* _Problem details_: A faithful, picture-free copy of the listing below is required.

════════════════════

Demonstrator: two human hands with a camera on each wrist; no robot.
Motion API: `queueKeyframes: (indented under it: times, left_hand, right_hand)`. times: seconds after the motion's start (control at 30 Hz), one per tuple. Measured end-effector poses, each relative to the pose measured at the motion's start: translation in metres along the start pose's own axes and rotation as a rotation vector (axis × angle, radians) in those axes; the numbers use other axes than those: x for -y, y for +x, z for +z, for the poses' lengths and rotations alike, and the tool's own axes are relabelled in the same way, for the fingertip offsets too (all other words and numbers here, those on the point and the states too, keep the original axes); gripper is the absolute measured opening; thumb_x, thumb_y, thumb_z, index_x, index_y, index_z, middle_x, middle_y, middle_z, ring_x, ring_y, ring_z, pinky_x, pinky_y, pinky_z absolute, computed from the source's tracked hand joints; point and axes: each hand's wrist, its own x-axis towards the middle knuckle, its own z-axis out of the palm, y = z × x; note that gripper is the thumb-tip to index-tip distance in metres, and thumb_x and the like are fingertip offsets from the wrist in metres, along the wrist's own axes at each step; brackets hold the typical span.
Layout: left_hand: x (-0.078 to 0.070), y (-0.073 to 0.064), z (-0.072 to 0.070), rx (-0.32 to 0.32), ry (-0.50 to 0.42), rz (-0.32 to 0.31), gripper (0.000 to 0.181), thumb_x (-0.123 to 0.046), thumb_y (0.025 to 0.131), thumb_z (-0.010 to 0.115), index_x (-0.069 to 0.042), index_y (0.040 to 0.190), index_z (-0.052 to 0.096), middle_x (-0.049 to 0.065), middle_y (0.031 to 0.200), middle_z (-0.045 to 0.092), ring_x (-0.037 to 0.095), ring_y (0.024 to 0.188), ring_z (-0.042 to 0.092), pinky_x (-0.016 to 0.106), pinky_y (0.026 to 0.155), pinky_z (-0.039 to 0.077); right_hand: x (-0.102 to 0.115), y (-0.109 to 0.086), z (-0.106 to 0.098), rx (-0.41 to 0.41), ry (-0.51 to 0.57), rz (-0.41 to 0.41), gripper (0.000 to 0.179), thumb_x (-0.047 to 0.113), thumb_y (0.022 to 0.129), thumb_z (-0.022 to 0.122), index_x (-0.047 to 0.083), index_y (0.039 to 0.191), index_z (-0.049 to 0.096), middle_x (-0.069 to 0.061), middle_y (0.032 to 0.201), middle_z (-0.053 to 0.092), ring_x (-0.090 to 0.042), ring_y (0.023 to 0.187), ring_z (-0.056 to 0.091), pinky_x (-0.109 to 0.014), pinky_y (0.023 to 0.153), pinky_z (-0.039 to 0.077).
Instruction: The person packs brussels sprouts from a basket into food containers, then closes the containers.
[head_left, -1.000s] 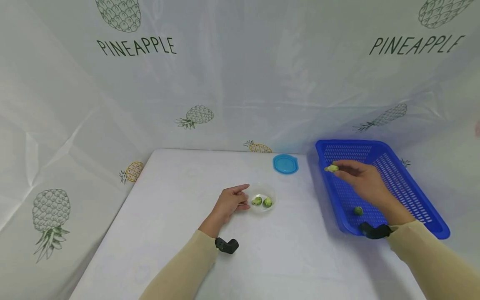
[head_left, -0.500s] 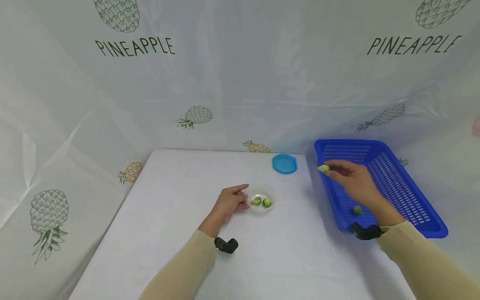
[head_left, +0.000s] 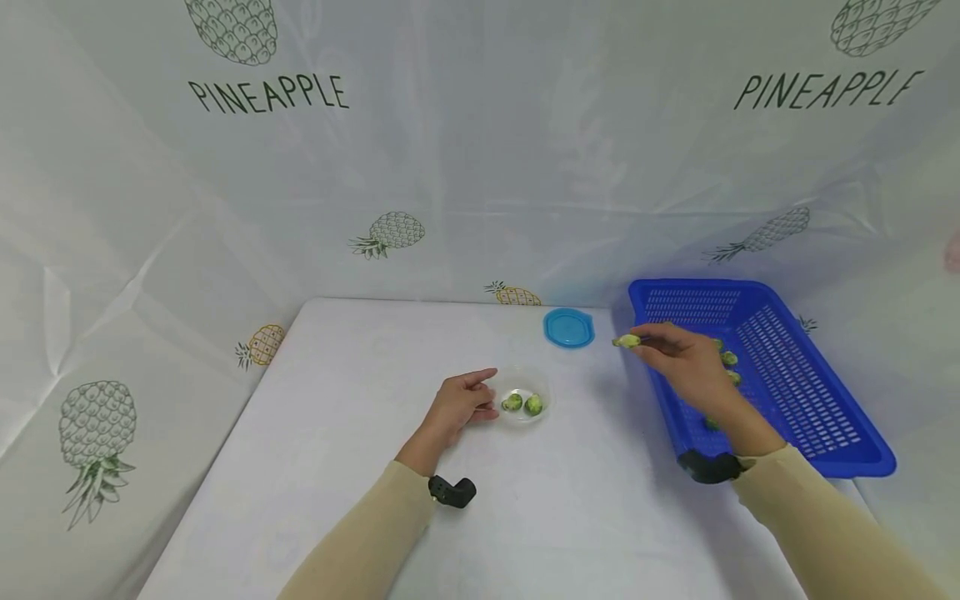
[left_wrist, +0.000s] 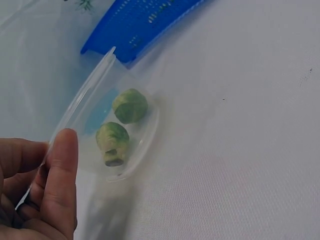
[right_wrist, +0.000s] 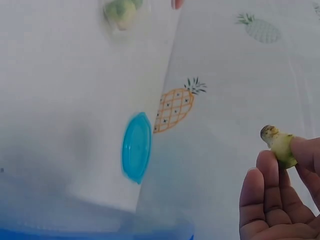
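1. Sprout [head_left: 628, 341]: pinched by the right hand [head_left: 693, 364], likely for its smallness, near the basket [head_left: 795, 383].
2. Clear bowl [head_left: 523, 382]: rim gripped by the left hand [head_left: 459, 407], probably for steadiness; two sprouts [left_wrist: 130, 106] inside.
3. Blue lid [head_left: 568, 328]: flat on the table [head_left: 390, 333] beyond, apparently out of the way.

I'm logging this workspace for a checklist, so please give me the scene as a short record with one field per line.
left hand: left hand pinches the rim of the clear bowl
bowl contents: two sprouts
right hand: right hand pinches one loose sprout
right hand position: over the left side of the basket, in the head view
basket: blue basket, at the right of the table
basket contents: several sprouts; count unclear, the right arm hides part
lid: blue lid, off the bowl, on the table
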Motion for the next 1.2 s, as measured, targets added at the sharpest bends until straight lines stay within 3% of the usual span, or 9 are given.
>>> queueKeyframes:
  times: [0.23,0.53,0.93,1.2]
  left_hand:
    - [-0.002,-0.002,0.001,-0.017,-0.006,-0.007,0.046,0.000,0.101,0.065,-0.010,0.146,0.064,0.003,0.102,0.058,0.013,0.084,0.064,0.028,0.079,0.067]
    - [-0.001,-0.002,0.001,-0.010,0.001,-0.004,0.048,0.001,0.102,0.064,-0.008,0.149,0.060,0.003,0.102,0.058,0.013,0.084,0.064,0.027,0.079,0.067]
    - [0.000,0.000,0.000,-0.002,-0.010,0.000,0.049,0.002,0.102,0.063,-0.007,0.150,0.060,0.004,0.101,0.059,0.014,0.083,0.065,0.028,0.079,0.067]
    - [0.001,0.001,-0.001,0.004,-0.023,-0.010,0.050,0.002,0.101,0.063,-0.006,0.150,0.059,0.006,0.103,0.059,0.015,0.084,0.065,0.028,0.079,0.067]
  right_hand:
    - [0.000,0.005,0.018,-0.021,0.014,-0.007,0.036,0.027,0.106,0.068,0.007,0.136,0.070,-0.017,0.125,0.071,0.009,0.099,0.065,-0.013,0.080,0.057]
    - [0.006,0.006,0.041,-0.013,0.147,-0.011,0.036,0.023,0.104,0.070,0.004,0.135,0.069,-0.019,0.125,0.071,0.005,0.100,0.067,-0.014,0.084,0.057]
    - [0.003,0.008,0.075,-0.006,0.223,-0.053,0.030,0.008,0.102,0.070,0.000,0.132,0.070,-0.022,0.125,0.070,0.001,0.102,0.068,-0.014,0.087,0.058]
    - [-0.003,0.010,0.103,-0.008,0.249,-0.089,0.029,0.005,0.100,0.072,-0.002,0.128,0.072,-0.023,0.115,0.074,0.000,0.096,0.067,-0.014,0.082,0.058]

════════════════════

* _Solution to the problem_:
Demonstrator: two human hands with a camera on each wrist; no robot.
Motion API: `queueKeyframes: (indented under it: times, left_hand, right_hand)`. times: seconds after the motion's start (control at 30 Hz), one per tuple. Measured end-effector poses, each relative to the pose measured at the motion's start: translation in metres along the start pose's own axes and rotation as a rotation vector (axis × angle, radians) in those axes; the numbers use other axes than those: x for -y, y for +x, z for +z, for the poses' lengths and rotations alike, and the tool's own axes are relabelled in the same way, for the fingertip offsets too (all other words and numbers here, those on the point and the states too, keep the original axes); gripper is the absolute measured opening; thumb_x, thumb_y, thumb_z, index_x, index_y, index_z, middle_x, middle_y, middle_z, ring_x, ring_y, ring_z, pinky_x, pinky_y, pinky_z absolute, computed from the source's tracked hand joints; point and axes: each hand's wrist, its own x-axis towards the middle knuckle, its own z-axis out of the palm, y = z × x; note that gripper is the thumb-tip to index-tip distance in metres, and thumb_x and the like are fingertip offsets from the wrist in metres, along the wrist's own axes at each step; brackets hold the typical span.
Layout: left_hand: x (-0.078 to 0.070), y (-0.073 to 0.064), z (-0.072 to 0.070), rx (-0.32 to 0.32), ry (-0.50 to 0.42), rz (-0.32 to 0.31), gripper (0.000 to 0.181), thumb_x (-0.123 to 0.046), thumb_y (0.025 to 0.131), thumb_z (-0.010 to 0.115), index_x (-0.069 to 0.042), index_y (0.040 to 0.190), index_z (-0.052 to 0.096), middle_x (-0.049 to 0.065), middle_y (0.031 to 0.200), middle_z (-0.045 to 0.092), ring_x (-0.037 to 0.095), ring_y (0.024 to 0.188), ring_z (-0.042 to 0.092), pinky_x (-0.016 to 0.106), pinky_y (0.026 to 0.155), pinky_z (-0.039 to 0.077); right_hand: x (-0.102 to 0.115), y (-0.109 to 0.086), z (-0.106 to 0.098), rx (-0.41 to 0.41), ry (-0.51 to 0.57), rz (-0.41 to 0.41), gripper (0.000 to 0.179), thumb_x (-0.047 to 0.113), thumb_y (0.022 to 0.129), thumb_z (-0.022 to 0.122), index_x (-0.047 to 0.083), index_y (0.039 to 0.191), index_z (-0.049 to 0.096), middle_x (-0.069 to 0.061), middle_y (0.032 to 0.201), middle_z (-0.053 to 0.092), ring_x (-0.090 to 0.042), ring_y (0.023 to 0.187), ring_z (-0.056 to 0.091), pinky_x (-0.109 to 0.014), pinky_y (0.023 to 0.153), pinky_z (-0.039 to 0.077).
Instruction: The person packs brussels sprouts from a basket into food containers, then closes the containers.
[head_left, -1.000s] 
[head_left, -0.500s] 
[head_left, +0.000s] 
[left_wrist, +0.000s] 
[right_wrist, +0.000s] 
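1. Sprout [head_left: 628, 341]: pinched by the right hand [head_left: 693, 364], likely for its smallness, near the basket [head_left: 795, 383].
2. Clear bowl [head_left: 523, 382]: rim gripped by the left hand [head_left: 459, 407], probably for steadiness; two sprouts [left_wrist: 130, 106] inside.
3. Blue lid [head_left: 568, 328]: flat on the table [head_left: 390, 333] beyond, apparently out of the way.

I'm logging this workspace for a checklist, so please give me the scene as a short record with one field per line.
left hand: left hand pinches the rim of the clear bowl
bowl contents: two sprouts
right hand: right hand pinches one loose sprout
right hand position: over the left side of the basket, in the head view
basket: blue basket, at the right of the table
basket contents: several sprouts; count unclear, the right arm hides part
lid: blue lid, off the bowl, on the table
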Motion for the next 1.2 s, as measured, targets added at the sharpest bends until straight lines stay within 3% of the usual span, or 9 are given.
>>> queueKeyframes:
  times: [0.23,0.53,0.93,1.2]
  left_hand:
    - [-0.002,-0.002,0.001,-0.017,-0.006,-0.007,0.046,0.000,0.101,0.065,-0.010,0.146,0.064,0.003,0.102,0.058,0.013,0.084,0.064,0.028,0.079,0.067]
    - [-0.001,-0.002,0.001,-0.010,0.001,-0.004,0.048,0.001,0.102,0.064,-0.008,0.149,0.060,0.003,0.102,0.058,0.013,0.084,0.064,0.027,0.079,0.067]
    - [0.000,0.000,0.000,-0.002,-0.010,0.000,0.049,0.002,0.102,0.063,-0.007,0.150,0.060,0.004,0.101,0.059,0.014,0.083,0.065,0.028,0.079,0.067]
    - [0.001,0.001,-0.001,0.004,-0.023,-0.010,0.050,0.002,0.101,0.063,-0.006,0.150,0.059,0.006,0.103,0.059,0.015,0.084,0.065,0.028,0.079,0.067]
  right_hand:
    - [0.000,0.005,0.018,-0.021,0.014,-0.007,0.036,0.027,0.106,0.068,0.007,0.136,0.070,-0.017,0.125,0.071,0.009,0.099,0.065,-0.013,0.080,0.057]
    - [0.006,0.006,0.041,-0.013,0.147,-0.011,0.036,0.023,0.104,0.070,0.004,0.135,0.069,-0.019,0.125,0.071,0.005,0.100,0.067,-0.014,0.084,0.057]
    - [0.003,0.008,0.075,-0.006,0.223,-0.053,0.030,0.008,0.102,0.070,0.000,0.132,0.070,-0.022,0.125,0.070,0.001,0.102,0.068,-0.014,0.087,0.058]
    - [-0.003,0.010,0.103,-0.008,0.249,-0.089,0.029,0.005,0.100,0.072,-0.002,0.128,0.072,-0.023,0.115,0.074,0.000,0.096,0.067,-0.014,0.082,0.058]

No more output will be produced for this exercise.